The point is that subjects –including subjects from the working class– can benefit from racism (think about expropriations during genocides or look at the happy faces in video footages of pogroms). Further, ideology can’t be reduced to manipulations from above; instead it is reproducing itself in everyday practices of the subjects themselves and finally that since racism is an ideology that guides action rather than thought, the attempt to cope with it on a mere cognitive level by ‘good arguments’ is very unlikely to succeed (Cohen, 1988). Now, stating that racism can’t be reduced to a sophisticated trick of the ruling class doesn’t mean of course that it is not applied in this simple way sometimes, but still, this is not the whole story. In fact, popular racism can sometimes be in contradiction with the interests of the ruling power bloc – for instance if it harms the image of the state as a safe location for business.

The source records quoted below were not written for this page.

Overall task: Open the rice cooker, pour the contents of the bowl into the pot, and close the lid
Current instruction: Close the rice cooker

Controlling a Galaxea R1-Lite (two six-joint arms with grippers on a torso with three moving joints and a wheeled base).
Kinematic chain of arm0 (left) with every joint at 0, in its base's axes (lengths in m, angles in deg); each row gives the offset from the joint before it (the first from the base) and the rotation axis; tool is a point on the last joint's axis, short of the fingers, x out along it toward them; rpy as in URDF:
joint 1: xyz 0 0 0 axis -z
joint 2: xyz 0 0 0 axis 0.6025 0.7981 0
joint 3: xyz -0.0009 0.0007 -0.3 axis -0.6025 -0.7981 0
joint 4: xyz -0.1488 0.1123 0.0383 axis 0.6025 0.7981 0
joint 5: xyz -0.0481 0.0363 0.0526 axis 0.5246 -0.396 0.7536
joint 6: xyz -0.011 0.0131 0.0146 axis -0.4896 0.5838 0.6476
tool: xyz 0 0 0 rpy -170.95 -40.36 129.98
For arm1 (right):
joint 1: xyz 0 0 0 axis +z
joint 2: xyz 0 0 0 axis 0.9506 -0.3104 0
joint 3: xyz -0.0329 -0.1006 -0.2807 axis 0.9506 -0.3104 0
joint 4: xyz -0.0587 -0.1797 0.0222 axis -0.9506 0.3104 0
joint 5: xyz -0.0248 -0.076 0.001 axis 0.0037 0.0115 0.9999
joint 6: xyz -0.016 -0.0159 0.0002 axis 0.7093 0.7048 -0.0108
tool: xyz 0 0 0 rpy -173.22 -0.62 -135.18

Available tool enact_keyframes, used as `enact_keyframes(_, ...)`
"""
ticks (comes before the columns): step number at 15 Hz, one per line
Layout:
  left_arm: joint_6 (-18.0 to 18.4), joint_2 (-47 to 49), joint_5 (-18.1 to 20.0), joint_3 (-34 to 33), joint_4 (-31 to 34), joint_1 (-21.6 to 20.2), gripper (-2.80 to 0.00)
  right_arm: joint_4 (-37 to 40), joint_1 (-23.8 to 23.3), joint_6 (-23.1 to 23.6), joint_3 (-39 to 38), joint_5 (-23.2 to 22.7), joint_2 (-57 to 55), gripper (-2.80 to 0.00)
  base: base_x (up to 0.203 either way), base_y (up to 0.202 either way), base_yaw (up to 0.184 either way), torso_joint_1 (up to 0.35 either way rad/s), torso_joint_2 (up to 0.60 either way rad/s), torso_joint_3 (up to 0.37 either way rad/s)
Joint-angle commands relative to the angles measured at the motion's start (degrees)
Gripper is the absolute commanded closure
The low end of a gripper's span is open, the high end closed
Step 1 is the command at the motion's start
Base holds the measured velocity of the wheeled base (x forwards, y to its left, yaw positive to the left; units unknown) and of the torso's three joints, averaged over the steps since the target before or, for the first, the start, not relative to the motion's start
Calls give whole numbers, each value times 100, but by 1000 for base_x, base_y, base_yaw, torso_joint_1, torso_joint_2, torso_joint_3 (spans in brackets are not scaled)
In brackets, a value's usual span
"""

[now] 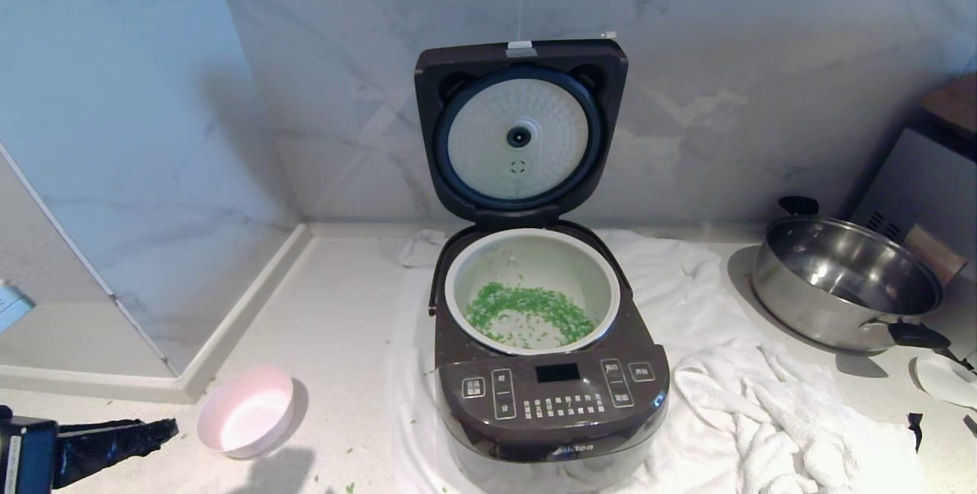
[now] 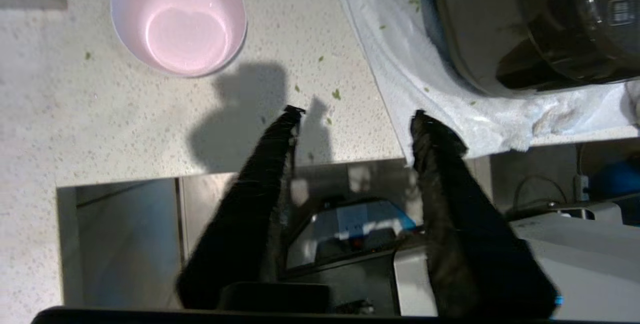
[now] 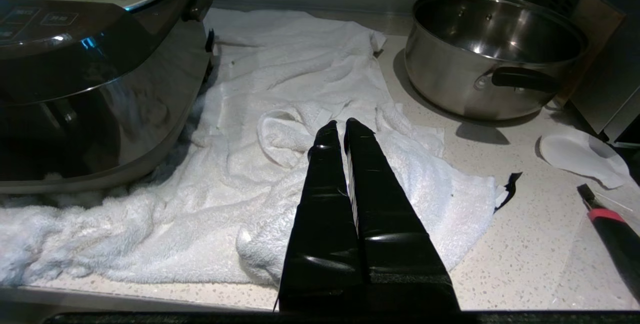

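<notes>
The rice cooker [image 1: 549, 410] stands on a white towel in the middle of the counter. Its lid [image 1: 519, 135] is raised upright, showing the white dimpled disc. The white pot [image 1: 458, 280] inside holds the green contents [image 1: 527, 311], spread over its bottom. The pink bowl [image 1: 246, 411] sits upright and empty on the counter, left of the cooker. My left gripper [image 1: 169, 427] hangs at the counter's front edge, just left of the bowl [image 2: 179, 17] and apart from it. This gripper [image 2: 356, 112] is open and holds nothing. My right gripper [image 3: 341, 124] is shut over the towel.
A steel pot [image 1: 843, 284] with black handles stands at the right. The crumpled white towel [image 1: 778, 402] spreads right of the cooker. A few green bits [image 2: 336, 94] lie on the counter. A raised ledge [image 1: 244, 311] bounds the counter at left. A red-and-black tool [image 3: 607, 224] lies far right.
</notes>
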Motion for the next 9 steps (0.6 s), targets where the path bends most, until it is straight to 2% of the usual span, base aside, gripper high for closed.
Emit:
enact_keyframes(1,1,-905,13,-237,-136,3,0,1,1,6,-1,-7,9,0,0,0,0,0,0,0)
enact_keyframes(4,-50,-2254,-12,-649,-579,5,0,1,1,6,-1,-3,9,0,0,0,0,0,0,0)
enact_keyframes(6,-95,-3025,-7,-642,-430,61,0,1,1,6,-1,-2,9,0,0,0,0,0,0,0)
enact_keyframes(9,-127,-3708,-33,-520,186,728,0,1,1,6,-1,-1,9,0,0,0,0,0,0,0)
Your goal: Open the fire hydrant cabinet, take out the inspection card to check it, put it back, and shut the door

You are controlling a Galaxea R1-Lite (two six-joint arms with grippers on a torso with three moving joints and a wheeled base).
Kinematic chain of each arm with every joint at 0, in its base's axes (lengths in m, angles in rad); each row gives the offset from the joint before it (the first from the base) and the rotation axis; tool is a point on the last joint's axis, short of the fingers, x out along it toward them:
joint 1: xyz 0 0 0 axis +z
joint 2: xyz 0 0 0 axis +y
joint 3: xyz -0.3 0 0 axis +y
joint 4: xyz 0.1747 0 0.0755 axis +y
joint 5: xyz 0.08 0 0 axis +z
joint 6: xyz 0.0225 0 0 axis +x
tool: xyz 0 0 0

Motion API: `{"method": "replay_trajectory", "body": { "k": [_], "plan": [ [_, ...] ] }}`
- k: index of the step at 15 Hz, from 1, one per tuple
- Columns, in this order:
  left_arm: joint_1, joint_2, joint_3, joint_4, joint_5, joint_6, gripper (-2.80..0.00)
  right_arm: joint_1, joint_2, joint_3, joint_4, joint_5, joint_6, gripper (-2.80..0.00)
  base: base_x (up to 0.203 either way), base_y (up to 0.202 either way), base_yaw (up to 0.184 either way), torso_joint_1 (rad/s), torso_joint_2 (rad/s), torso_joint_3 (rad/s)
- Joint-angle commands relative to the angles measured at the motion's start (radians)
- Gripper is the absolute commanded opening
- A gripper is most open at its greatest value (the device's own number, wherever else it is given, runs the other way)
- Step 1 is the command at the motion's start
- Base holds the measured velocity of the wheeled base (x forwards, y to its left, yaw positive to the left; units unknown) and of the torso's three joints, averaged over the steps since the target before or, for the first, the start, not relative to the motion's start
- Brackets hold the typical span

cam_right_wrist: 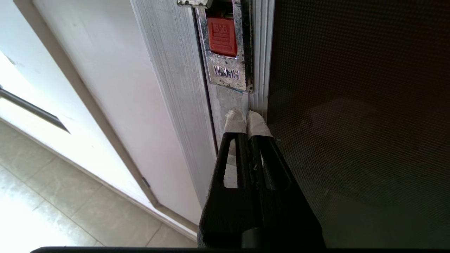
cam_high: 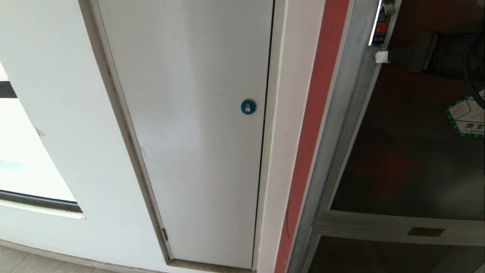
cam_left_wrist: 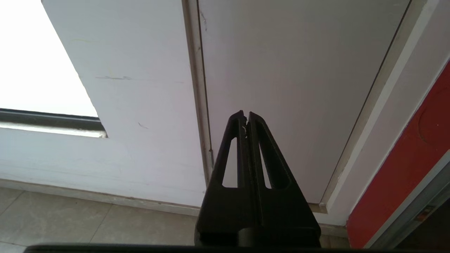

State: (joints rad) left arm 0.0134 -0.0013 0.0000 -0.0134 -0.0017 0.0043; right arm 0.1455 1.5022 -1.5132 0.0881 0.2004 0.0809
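Latch plate [cam_right_wrist: 227, 45]: chromed, with a red push tab; raised letters at its lower end seen upside down, about "FIIAXM", not sure; letters on the red tab too small to read.
Sticker [cam_high: 467, 115]: white with green border, on the glass at 3 o'clock of the head view; some dark characters, partly cut by the edge, not readable.
Brass plate [cam_high: 425, 231]: on the crossbar at 5 o'clock, no writing seen.
Door [cam_high: 409, 159]: dark tinted glass in aluminium frame, closed; long axis upright, leaning in the head view from 1 o'clock down to 6 o'clock.
Fire hydrant cabinet [cam_high: 343, 110]: at the right of the head view, brushed frame beside a red strip.
White door [cam_high: 193, 125]: plain, with blue round lock [cam_high: 248, 107] near centre.
Right gripper [cam_right_wrist: 246, 117]: fingers pressed together, white-taped tips at the door frame just below the latch plate, holding nothing.
Left gripper [cam_left_wrist: 245, 114]: fingers together, empty, pointing toward the white door's lower part.
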Motion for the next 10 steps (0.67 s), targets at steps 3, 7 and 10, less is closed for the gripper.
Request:
{"method": "replay_trajectory", "body": {
  "k": [3,7,10],
  "plan": [
    [0.0,0.0,0.006,0.0,0.0,-0.001,-2.8,-0.006,0.042,-0.037,-0.019,-0.003,0.0,-2.8,0.0,0.0,0.0,0.0,0.0,0.0],
    [0.0,0.0,0.006,0.0,0.0,-0.001,-2.8,-0.007,0.051,-0.048,-0.016,-0.026,0.0,-2.8,0.0,0.0,0.0,0.0,0.0,0.0],
    [0.0,0.0,0.006,0.0,0.0,-0.001,-2.8,-0.008,0.043,-0.038,-0.011,-0.026,0.0,-2.8,0.0,0.0,0.0,0.0,0.0,0.0]
  ]
}}
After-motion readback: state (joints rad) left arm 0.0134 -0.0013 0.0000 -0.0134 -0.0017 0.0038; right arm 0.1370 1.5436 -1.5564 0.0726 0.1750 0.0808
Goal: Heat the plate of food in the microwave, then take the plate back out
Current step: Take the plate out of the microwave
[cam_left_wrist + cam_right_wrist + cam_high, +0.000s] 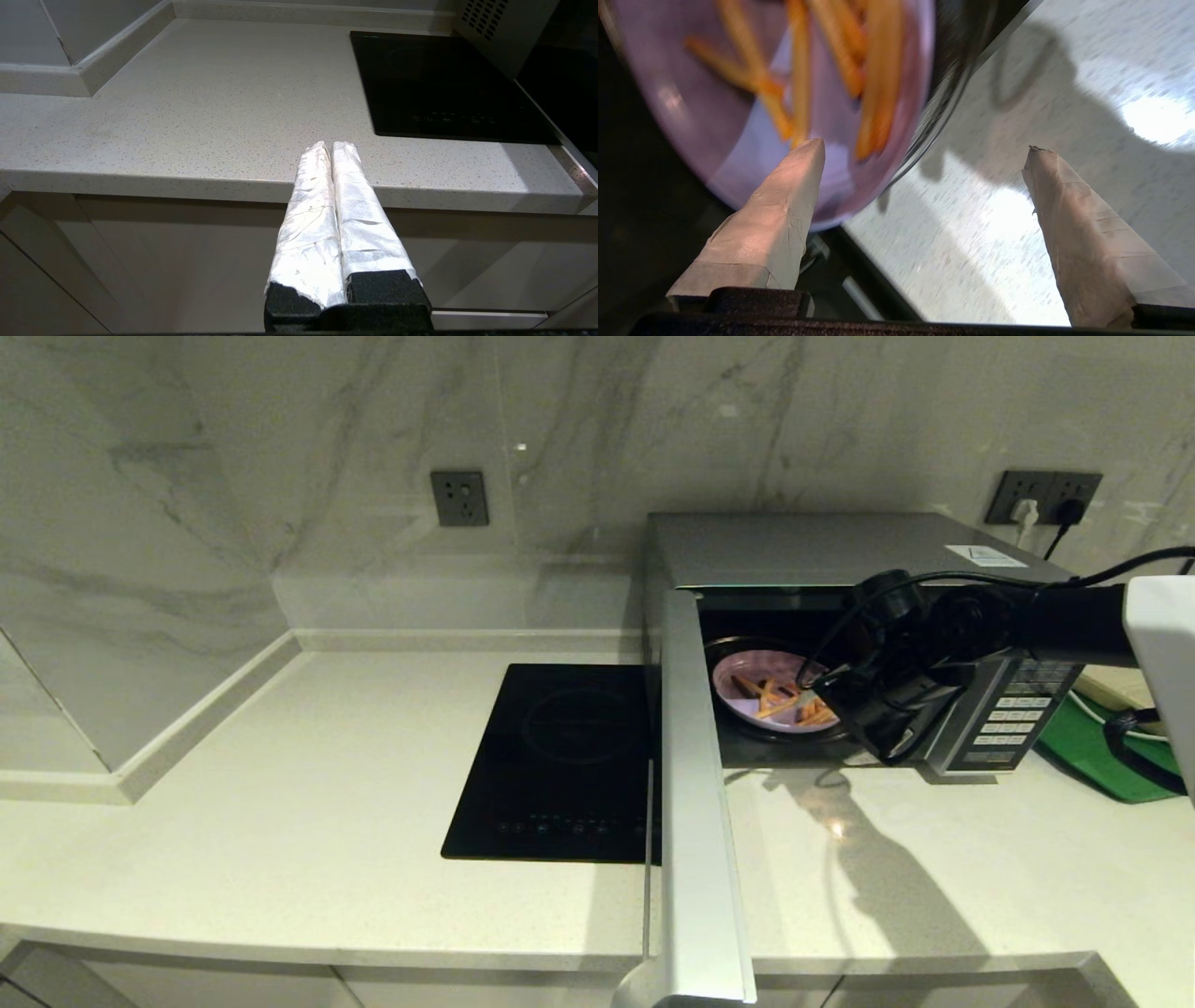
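The silver microwave (840, 546) stands at the back right with its door (695, 784) swung wide open toward me. Inside, the lavender plate of food (747, 665) lies flat on the dark turntable, orange fries (780, 698) on it. My right gripper (826, 695) is at the cavity mouth by the plate's near right edge, open and holding nothing. In the right wrist view one finger (784, 210) overlaps the plate (691, 116) while the gripper (924, 148) spans its rim and the counter. My left gripper (331, 145) is shut and empty, parked below the counter's front edge.
A black induction hob (560, 756) is set into the counter left of the open door. The keypad panel (1013, 714) sits behind my right arm. A green tray (1088, 747) lies right of the microwave. Pale counter (280, 784) spreads to the left.
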Tool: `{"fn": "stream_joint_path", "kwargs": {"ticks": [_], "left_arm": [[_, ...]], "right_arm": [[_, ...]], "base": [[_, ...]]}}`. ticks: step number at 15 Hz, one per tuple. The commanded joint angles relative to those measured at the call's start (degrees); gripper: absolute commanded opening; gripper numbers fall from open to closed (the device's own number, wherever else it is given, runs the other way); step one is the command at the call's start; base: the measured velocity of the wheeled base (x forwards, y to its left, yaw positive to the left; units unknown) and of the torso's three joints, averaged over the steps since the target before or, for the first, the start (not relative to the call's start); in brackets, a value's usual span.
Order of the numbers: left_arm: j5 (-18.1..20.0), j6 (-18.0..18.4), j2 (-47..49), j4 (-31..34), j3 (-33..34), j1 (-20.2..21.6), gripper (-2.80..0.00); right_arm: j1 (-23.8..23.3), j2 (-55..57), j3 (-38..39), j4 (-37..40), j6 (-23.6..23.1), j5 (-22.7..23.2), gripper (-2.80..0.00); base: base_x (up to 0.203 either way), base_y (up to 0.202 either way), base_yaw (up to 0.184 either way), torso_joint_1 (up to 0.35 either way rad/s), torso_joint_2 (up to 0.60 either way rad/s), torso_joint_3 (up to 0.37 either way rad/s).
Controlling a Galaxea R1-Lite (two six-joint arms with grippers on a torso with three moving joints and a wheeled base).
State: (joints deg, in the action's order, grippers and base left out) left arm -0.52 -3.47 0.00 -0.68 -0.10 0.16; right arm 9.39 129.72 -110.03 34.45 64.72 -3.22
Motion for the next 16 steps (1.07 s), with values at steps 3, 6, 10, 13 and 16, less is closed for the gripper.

Racism subsists on participation, on its ’do-it-yourself’ element and ties itself on real experiences and needs of the subjects even if, in the end, it leads to the deliberate integration in societal hierarchies. Furthermore, racism gains its ‘plausibility’ from the fact, that not just a set of ideas but at the same time a material power structure in society. Philip Cohen (1988) describes this relationship as the one in between area (power structure) and map (ideology). By doing so he wants to object one-sided materialist theories that want put ideology only as a mere reflection of material conditions, as well as post-structuralist theories that deny any necessary relation in between these conditions and their symbolisation. You might explain racist ideology, he says, with the image of the mirage (serap): “Neither a pure hallucination, nor a pure environmental effect, the mirage is produced at the intersection between certain climatic conditions in the desert and a certain movement of desire on the part of thirsty travellers!” (Cohen, 1988, p. 56)

Conclusion

Authoritarian populism is effectively trying to reorganise ideology in the hegemonic crisis of what Fraser calls ‘progressive neoliberalism’. If we want to confront its supporters, we cannot just explain them its obvious contradictions or tell them, why this or that conspiracy theory is wrong. We have to understand the ‘true’ part of the authoritarian-populist narrative, for example the fact that many people are indeed left behind by exclusive well-to-do liberals who are using progressive values to distinguish themselves from the ‘backward’ masses. In that way we can understand how authoritarian populism is succeeding and re-organizing ideology itself without complex education and opinion strengthening processes being necessary. This is why we believe the focus on agency within alienated societies is so important for progressive politics to look after.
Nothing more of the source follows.